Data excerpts
***
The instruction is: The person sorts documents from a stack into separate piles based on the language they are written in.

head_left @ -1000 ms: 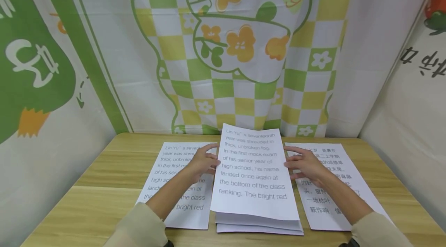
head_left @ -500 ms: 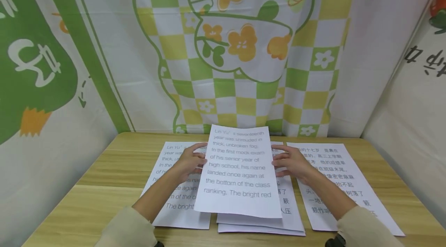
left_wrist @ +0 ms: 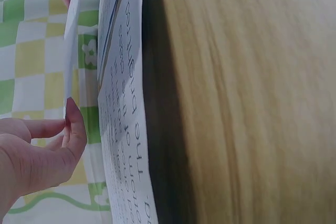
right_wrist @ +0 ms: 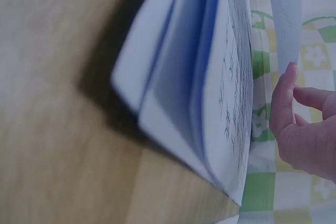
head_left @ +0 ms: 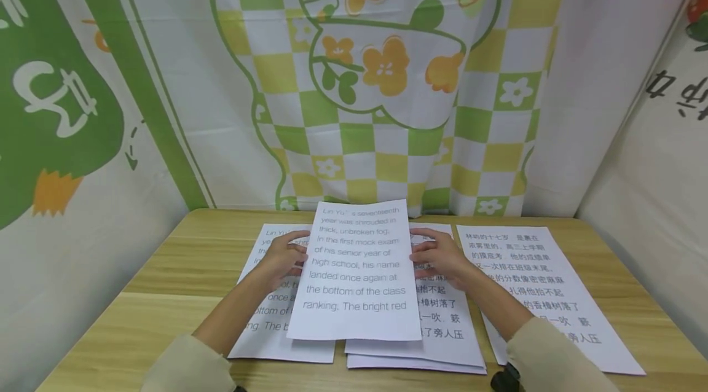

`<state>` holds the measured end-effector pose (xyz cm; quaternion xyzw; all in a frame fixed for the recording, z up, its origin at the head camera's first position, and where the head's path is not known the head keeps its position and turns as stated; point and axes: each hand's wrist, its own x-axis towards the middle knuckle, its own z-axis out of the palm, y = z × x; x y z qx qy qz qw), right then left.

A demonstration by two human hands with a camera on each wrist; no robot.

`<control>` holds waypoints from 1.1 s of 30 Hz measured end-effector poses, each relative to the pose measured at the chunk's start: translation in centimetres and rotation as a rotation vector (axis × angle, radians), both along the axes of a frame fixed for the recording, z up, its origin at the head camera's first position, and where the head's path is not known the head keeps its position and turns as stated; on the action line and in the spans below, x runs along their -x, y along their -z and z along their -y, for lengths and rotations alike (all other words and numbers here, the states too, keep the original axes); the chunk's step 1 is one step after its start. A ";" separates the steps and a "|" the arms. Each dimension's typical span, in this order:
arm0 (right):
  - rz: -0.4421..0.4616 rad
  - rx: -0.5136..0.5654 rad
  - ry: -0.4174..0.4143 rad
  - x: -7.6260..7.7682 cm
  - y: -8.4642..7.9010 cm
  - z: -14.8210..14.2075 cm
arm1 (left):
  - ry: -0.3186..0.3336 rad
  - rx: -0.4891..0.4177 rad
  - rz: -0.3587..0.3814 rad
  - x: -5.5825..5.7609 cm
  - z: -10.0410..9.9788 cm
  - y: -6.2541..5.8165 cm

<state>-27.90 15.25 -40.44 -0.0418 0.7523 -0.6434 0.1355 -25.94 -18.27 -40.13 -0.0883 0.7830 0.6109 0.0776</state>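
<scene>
A white sheet of paper [head_left: 356, 269] printed with English text is held up by both hands. My left hand [head_left: 281, 263] pinches its left edge between thumb and fingers, plain to see in the left wrist view. On the opposite edge, my right hand [head_left: 442, 257] pinches the paper the same way. Below and behind the sheet lies the middle paper stack [head_left: 448, 343], its top page in Chinese print, partly covered. The left English page [head_left: 282, 343] lies flat under my left forearm, partly hidden. In the right wrist view the stack's loose layers [right_wrist: 178, 77] fan slightly apart.
Another Chinese page [head_left: 553, 294] lies at the right of the wooden table [head_left: 149, 318], partly under my right forearm. A checkered curtain [head_left: 381, 152] hangs behind the table's back edge, with printed cloth walls on both sides.
Both hands have carried the English sheet leftward, from over the middle stack to partly over the left page. More of the stack's Chinese top page now shows.
</scene>
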 end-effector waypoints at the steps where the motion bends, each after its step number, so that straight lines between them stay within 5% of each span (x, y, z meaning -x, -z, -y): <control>1: 0.003 0.000 0.000 0.0 0.0 0.3 | -0.001 0.001 0.001 0.0 0.2 0.0; 14: 0.021 0.046 -0.026 0.0 0.6 3.5 | -0.069 0.054 0.020 -0.7 3.0 1.2; 33: 0.061 0.062 -0.084 0.0 1.2 7.6 | -0.116 0.123 0.021 -1.3 6.4 1.3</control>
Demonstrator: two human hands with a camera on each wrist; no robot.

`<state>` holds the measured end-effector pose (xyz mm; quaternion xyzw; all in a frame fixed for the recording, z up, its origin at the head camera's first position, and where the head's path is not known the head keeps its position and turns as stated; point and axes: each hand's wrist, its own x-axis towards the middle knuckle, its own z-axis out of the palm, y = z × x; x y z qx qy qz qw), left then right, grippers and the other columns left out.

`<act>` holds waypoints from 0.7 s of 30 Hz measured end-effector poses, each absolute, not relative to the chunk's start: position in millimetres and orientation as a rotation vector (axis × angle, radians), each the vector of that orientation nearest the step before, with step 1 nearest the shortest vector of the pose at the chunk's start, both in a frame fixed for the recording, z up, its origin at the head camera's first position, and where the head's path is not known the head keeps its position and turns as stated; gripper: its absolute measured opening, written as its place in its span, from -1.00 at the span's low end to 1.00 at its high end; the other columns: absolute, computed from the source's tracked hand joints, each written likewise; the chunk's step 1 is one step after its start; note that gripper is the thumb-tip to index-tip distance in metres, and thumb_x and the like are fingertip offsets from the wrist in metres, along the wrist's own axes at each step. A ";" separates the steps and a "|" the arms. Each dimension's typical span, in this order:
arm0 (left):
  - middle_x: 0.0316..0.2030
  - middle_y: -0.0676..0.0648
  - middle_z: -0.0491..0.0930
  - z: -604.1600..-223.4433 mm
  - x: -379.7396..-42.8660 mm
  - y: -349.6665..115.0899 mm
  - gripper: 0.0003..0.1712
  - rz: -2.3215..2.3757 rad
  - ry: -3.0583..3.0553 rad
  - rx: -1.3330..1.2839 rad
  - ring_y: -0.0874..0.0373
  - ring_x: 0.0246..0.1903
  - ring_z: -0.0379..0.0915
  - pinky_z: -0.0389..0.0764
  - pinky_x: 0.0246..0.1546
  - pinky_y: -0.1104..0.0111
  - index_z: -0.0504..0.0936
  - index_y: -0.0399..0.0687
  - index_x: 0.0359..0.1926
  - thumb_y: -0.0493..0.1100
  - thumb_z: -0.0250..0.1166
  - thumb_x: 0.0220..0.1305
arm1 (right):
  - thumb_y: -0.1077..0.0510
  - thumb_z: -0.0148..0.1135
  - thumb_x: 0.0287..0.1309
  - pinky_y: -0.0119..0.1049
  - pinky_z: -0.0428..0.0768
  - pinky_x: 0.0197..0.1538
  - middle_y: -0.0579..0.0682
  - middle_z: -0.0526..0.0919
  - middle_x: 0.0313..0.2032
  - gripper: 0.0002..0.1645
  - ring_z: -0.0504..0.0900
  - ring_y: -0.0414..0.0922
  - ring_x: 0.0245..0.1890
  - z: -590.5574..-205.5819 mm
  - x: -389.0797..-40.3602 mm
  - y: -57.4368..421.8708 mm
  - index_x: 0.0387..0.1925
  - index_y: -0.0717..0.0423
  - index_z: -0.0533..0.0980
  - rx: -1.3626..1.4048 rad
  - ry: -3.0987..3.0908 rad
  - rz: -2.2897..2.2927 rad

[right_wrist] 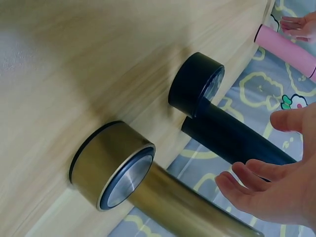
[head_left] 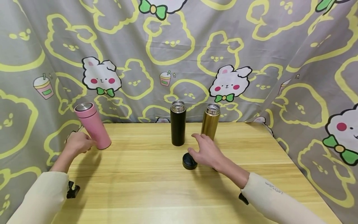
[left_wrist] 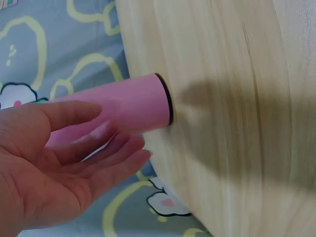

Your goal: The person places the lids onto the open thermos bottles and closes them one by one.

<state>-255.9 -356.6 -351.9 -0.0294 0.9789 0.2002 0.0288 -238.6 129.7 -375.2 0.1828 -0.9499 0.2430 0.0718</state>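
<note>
My left hand (head_left: 78, 143) is beside the lower part of a pink thermos flask (head_left: 95, 127), its fingers loosely bent and holding nothing. That flask stands upright at the table's far left, its silver-topped lid on. My right hand (head_left: 208, 151) hovers with thumb and fingers spread, nothing in its grasp. Just left of it sits a black lid (head_left: 188, 162); a gold lid (right_wrist: 111, 165), mostly hidden by the hand in the head view, shows in the right wrist view. Behind these stand a black thermos flask (head_left: 178, 127) and a gold thermos flask (head_left: 210, 123), both uncapped.
The wooden table (head_left: 134, 186) ends at a grey patterned curtain (head_left: 173, 40), which hangs along the back and both sides. The black and gold flasks stand near the back edge, a short gap between them. Pale sleeves (head_left: 274, 196) cover both forearms.
</note>
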 end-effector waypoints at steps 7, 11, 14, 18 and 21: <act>-0.41 -0.22 0.64 -345.6 -259.0 -321.6 -0.73 0.792 2.837 0.156 0.00 -0.39 0.61 0.73 -0.37 0.16 0.59 -0.44 -0.25 -0.21 0.33 0.25 | -0.10 0.24 0.28 0.15 0.53 0.22 0.26 0.52 0.23 -0.27 0.52 0.21 0.23 -380.9 -236.4 123.2 0.39 0.12 0.37 0.539 -2.926 0.718; -0.25 -0.30 0.70 -345.9 -262.1 -292.4 -0.57 0.845 2.801 0.242 -0.06 -0.31 0.67 0.74 -0.34 0.16 0.55 -0.45 -0.02 -0.17 0.37 0.25 | -0.09 0.27 0.29 0.13 0.54 0.21 0.25 0.51 0.24 -0.26 0.52 0.19 0.23 -385.8 -234.8 120.4 0.40 0.13 0.37 0.554 -2.955 0.721; -0.18 -0.34 0.72 -346.3 -264.7 -269.3 -0.50 0.849 2.798 0.272 -0.08 -0.30 0.71 0.73 -0.34 0.18 0.54 -0.39 0.05 -0.10 0.40 0.25 | -0.08 0.28 0.28 0.13 0.52 0.23 0.27 0.51 0.24 -0.26 0.51 0.20 0.25 -390.3 -234.1 119.0 0.39 0.14 0.37 0.559 -2.967 0.732; -0.14 -0.34 0.71 -347.2 -266.4 -239.0 -0.46 0.887 2.810 0.329 -0.04 -0.33 0.71 0.72 -0.36 0.23 0.54 -0.33 0.11 -0.03 0.42 0.27 | -0.08 0.28 0.28 0.12 0.51 0.25 0.28 0.51 0.24 -0.26 0.50 0.20 0.26 -397.0 -233.5 117.5 0.39 0.15 0.37 0.567 -2.998 0.734; -0.13 -0.30 0.71 -348.1 -266.0 -217.1 -0.46 0.938 2.815 0.391 -0.01 -0.35 0.70 0.71 -0.36 0.24 0.55 -0.28 0.13 -0.02 0.43 0.29 | -0.09 0.28 0.29 0.10 0.53 0.23 0.30 0.52 0.23 -0.23 0.51 0.20 0.26 -401.8 -232.9 116.5 0.41 0.15 0.34 0.579 -3.030 0.723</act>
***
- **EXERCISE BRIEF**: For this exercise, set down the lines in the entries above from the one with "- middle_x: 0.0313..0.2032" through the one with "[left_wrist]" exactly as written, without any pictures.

- **RESULT FOR THIS TASK**:
  - middle_x: 0.0313..0.2032
  - gripper: 0.0002..0.1645
  - ring_z: -0.0504..0.0900
  - ring_y: -0.0414..0.0922
  - ring_x: 0.0245..0.1890
  - z: -590.5574..-205.5819 mm
  - x: -389.0797..-40.3602 mm
  - y: -57.4368..421.8708 mm
  - index_x: 0.0387..0.1925
  - index_y: -0.0717..0.0423
  - index_z: -0.0533..0.0980
  - rx: -1.3626..1.4048 rad
  - ry: -3.0987..3.0908 rad
  - rz: -2.2897..2.2927 rad

[right_wrist] 
[head_left] 
[left_wrist] 

This exercise is now fully answered.